My Lords, last year I went to the Department for Culture, Media and Sport with the noble Baroness, Lady Stowell, in a small delegation to make representations about the lack of any regulation at that time to prevent foreign Governments buying stakes in British newspapers. In the subsequent debate I certainly supported her view, and I liked very much what she has said today. The consultation may well have produced only four newspaper contingents giving their views, but a lot of other people have given a lot of thought to it in the meantime, as I have.
The question for the House today is whether we accept the compromise of 15%, higher than 5% but lower than the 25% that would have given the statutory controls, or go for a fatal amendment, getting close to what would be regarded as the edges of the constitution. I think that the Government have given a fair account, and I have discussed it and debated it at the same time. I have changed my mind. I think the safeguards that are available and the 15% are reasonable, and I believe we should therefore vote against the fatal amendment.

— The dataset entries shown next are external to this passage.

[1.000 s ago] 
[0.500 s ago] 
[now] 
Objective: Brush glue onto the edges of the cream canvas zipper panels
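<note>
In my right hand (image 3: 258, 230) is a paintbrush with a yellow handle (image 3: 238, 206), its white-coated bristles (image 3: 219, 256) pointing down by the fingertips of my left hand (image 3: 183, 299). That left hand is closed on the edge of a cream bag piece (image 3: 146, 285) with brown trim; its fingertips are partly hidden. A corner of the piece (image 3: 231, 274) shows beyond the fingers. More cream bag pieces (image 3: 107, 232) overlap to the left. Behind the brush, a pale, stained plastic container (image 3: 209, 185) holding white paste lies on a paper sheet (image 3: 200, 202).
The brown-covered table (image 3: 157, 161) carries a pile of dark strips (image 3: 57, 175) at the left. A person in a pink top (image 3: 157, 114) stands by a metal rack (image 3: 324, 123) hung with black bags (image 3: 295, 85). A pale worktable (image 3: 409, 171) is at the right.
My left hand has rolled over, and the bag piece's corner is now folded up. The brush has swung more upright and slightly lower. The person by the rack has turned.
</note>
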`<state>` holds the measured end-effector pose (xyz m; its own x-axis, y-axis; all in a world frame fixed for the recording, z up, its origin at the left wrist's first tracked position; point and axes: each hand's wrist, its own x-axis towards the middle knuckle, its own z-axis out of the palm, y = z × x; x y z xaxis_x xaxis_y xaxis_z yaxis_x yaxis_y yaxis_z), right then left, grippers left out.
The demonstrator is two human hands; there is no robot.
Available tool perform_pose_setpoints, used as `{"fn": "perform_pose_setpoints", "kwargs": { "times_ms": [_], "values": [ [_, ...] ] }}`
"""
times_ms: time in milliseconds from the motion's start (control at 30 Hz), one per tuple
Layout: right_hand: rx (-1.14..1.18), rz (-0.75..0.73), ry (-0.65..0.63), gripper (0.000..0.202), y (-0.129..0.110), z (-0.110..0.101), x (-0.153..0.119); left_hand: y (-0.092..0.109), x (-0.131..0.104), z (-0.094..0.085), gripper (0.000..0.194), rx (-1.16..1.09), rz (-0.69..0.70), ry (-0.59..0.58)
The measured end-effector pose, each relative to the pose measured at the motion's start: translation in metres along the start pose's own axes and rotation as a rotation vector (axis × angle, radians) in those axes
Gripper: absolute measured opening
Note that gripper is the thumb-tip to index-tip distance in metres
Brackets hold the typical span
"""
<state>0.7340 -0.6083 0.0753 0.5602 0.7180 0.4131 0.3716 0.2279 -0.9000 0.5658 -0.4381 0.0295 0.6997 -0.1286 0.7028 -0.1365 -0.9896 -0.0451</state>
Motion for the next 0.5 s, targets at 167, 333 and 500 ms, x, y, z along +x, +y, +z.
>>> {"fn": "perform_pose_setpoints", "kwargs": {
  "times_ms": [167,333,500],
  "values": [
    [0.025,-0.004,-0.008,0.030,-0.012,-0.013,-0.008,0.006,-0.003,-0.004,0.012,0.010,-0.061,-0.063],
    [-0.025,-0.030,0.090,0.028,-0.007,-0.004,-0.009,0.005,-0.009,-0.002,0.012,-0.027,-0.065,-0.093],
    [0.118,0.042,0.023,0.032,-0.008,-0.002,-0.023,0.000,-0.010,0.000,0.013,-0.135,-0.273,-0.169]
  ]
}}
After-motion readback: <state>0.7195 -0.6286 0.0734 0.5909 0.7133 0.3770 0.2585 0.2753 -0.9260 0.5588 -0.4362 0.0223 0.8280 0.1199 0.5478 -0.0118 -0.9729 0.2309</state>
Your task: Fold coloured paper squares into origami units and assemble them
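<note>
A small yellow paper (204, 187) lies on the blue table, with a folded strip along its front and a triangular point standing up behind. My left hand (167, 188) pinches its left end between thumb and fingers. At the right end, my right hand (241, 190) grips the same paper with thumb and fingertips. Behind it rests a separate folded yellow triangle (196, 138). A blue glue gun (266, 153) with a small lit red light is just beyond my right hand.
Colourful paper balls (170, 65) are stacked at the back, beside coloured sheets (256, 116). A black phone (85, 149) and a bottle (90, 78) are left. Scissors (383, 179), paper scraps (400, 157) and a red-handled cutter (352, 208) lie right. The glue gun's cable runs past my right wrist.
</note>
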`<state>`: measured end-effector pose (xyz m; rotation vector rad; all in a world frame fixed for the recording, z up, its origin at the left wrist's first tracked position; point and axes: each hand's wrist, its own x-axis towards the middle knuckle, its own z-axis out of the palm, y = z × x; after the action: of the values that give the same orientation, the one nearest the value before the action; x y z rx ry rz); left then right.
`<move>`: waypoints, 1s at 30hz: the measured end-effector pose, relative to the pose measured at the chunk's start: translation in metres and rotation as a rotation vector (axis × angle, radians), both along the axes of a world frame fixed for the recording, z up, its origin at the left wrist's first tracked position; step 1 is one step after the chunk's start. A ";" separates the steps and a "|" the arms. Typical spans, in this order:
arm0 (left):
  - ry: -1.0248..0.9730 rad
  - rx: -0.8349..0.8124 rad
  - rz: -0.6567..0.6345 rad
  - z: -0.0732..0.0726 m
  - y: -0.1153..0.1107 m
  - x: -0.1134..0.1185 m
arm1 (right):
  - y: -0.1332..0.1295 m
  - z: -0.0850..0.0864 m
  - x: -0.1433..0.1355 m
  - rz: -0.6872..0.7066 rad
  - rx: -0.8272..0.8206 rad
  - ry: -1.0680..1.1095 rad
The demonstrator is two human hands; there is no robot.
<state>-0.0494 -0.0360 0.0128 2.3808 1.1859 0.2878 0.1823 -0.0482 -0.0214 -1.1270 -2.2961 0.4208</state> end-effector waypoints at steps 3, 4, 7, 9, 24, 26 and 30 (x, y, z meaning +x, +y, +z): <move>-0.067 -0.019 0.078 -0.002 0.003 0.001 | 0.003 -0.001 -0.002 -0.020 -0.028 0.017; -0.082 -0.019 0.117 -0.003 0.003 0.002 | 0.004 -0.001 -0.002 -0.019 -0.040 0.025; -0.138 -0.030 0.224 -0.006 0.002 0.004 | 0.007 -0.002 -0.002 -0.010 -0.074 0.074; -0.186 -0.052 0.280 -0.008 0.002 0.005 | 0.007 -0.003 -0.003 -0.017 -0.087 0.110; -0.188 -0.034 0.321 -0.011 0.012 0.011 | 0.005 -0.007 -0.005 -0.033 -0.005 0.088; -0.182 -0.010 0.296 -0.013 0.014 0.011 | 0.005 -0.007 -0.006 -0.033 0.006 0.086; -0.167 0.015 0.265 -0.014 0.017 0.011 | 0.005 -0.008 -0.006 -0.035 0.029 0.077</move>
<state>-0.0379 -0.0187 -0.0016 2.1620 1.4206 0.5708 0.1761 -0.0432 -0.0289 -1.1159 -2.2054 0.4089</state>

I do not think any of us are concerned about sovereign wealth funds; we are concerned about Governments. As far as I know, the United States Government do not have any interest—hopefully—in any of the social media organisations the noble Lord is referring to.
My Lords, it is an honour to follow the noble Lord, Lord Udny-Lister, who is an old friend and old colleague. I declare my interest as former editor of the Evening Standard¸ deputy editor of the Telegraph and the Daily Mail and independent director of Times Newspapers.
As an editor, I met many newspaper proprietors, and I know that the very rich who want to invest in newspapers do so primarily because they want to have influence. I have the highest regard for my noble friends Lady Stowell and Lord Black of Brentwood, and I commend their contributions to this debate.
However, while I know that, sometimes, there is need for pragmatism and compromise at times of political and financial crisis, when it comes to freedom of the press, there can be no compromise. There is a principle to fight for.
Several noble Lords have reminded us that in March last year this House came to the conclusion that foreign states should not own newspapers. State control undermines free speech. We have heard the splendid speech from the noble Lord, Lord Alton, who is one of the great masters of this subject. On that basis, the then Government compromised and agreed that arm’s-length sovereign wealth funds could indeed own a maximum stake of 5%. We are now offered a variation whereby a foreign state can own a maximum of 15% of a newspaper.
However, in the statutory instrument, there is no limit on the number of states that can each own 15%—we have heard the argument. In other words, a coalition of states could each own 15%, thus having a majority ownership and the ability to exercise control. Once the Secretary of State was alerted to this possibility of multiple 15% ownership over six weeks ago, the Government could have been fleet of foot and pushed through a second SI to ensure the spirit of the first SI was not abused. But no, we waited and waited. Only last week was a second SI brought forward closing the loophole—but not immediately or as part of the first SI, but with a possible date in the autumn.
Therefore, the SI has a giant loophole, and this is what we are debating today. Would any savvy business sign a deal with a giant loophole only with a promise to close that loophole sometime in the future? No, of course they would not. Either we want to protect our freedom of speech and freedom from foreign state control, or we do not. That is the principle.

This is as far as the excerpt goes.